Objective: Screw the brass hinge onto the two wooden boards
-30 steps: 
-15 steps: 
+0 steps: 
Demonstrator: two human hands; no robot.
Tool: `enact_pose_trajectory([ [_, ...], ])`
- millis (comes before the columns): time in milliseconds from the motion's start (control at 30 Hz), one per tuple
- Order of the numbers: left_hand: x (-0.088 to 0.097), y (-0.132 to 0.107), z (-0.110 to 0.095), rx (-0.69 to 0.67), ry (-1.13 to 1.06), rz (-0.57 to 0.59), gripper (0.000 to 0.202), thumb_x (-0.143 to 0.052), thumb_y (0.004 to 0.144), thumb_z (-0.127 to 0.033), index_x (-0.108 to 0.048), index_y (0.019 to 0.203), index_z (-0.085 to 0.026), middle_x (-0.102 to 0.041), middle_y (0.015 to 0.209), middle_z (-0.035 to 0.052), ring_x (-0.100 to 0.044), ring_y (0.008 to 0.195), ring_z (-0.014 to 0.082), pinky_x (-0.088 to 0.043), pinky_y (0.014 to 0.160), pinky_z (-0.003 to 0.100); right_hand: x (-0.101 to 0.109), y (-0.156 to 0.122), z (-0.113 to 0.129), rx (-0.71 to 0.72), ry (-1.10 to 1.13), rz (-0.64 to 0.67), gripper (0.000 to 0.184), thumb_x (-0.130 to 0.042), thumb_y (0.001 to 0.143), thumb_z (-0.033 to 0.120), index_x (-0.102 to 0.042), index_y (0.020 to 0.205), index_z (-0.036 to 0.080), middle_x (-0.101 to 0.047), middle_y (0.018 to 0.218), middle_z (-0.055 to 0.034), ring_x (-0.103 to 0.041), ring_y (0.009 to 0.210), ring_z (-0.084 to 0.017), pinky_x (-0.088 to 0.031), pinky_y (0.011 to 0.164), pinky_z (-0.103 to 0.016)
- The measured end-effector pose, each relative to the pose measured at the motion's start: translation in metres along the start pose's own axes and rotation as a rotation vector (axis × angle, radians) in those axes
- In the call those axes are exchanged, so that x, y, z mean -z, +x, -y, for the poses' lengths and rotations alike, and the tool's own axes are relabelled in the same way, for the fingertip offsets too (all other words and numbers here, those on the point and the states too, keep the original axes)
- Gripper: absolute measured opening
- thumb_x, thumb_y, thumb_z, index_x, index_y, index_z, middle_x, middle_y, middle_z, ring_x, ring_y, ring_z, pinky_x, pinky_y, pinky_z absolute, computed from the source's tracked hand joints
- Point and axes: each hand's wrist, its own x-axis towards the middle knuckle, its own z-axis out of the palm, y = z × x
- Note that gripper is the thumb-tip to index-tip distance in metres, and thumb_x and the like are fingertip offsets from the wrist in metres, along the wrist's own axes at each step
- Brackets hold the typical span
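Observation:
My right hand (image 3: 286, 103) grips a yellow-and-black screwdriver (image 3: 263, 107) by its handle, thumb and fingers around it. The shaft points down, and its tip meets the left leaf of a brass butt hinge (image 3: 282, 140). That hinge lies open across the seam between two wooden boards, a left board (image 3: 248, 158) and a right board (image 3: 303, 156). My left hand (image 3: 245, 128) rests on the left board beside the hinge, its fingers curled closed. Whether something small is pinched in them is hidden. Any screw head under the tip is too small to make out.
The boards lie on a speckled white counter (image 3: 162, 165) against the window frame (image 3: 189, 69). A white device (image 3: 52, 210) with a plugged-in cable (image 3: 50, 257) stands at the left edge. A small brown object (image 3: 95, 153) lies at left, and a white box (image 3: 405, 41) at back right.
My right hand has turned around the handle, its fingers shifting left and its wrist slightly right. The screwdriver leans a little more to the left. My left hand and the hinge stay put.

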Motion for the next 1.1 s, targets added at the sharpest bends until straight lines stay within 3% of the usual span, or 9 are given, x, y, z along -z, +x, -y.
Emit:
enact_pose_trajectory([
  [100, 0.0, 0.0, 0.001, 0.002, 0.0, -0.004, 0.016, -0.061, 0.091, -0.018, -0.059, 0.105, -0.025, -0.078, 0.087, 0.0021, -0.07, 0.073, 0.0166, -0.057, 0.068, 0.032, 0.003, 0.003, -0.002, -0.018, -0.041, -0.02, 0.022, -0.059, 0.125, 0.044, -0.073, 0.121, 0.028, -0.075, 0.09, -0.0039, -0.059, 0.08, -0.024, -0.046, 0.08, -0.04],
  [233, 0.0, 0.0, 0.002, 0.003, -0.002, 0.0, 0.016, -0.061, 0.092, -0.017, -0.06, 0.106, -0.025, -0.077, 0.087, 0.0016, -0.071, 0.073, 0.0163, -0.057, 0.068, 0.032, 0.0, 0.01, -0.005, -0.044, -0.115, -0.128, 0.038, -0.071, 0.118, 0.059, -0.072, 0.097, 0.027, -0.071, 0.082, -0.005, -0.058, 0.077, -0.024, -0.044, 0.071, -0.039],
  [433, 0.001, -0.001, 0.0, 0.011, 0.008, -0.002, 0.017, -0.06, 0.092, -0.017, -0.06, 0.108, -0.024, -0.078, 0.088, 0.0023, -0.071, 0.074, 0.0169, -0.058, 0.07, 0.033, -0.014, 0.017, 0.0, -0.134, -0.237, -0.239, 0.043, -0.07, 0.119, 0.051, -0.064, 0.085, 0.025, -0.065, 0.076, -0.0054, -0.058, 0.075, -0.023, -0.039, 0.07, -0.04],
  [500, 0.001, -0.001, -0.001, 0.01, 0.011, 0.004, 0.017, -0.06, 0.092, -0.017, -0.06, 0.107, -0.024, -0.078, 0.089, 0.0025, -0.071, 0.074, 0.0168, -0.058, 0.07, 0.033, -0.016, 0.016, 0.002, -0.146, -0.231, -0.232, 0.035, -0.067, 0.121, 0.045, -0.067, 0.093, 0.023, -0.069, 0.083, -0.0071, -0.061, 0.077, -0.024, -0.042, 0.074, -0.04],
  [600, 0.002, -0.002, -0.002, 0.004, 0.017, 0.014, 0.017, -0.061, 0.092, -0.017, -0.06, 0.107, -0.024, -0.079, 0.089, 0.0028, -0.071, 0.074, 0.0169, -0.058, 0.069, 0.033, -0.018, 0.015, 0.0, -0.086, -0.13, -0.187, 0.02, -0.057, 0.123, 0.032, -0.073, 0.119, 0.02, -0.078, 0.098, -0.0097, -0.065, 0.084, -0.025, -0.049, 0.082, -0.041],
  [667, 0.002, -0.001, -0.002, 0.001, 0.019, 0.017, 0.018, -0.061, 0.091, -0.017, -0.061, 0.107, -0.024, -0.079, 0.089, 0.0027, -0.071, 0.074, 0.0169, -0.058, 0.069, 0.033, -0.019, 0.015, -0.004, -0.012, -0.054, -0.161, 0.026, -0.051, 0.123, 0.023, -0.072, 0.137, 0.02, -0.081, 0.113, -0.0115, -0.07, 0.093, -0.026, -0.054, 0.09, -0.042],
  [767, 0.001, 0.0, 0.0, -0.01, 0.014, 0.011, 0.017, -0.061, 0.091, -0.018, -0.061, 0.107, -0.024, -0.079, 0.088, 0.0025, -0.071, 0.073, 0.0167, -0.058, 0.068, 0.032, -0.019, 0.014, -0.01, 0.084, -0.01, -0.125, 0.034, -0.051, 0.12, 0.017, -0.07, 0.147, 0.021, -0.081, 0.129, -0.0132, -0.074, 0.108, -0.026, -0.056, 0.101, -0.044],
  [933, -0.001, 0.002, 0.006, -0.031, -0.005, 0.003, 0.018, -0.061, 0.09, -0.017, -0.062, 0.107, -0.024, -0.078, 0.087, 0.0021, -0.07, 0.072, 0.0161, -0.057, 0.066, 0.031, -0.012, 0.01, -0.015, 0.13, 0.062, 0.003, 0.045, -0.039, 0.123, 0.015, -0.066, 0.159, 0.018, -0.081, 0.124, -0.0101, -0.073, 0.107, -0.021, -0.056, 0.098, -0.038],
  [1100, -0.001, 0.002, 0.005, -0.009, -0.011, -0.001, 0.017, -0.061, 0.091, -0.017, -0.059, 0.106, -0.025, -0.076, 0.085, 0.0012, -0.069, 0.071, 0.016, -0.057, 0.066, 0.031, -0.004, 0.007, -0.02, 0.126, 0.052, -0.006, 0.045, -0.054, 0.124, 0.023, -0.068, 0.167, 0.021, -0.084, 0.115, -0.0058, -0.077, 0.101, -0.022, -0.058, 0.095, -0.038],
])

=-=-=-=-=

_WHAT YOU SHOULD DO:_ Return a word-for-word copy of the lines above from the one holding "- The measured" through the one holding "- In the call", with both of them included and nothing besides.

_RESULT OF THIS TASK:_
- The measured end-effector pose, each relative to the pose measured at the motion's start: translation in metres along the start pose's own axes and rotation as a rotation vector (axis × angle, radians) in those axes
- In the call those axes are exchanged, so that x, y, z mean -z, +x, -y, for the poses' lengths and rotations alike, and the tool's own axes are relabelled in the same way, for the fingertip offsets too (all other words and numbers here, those on the point and the states too, keep the original axes)

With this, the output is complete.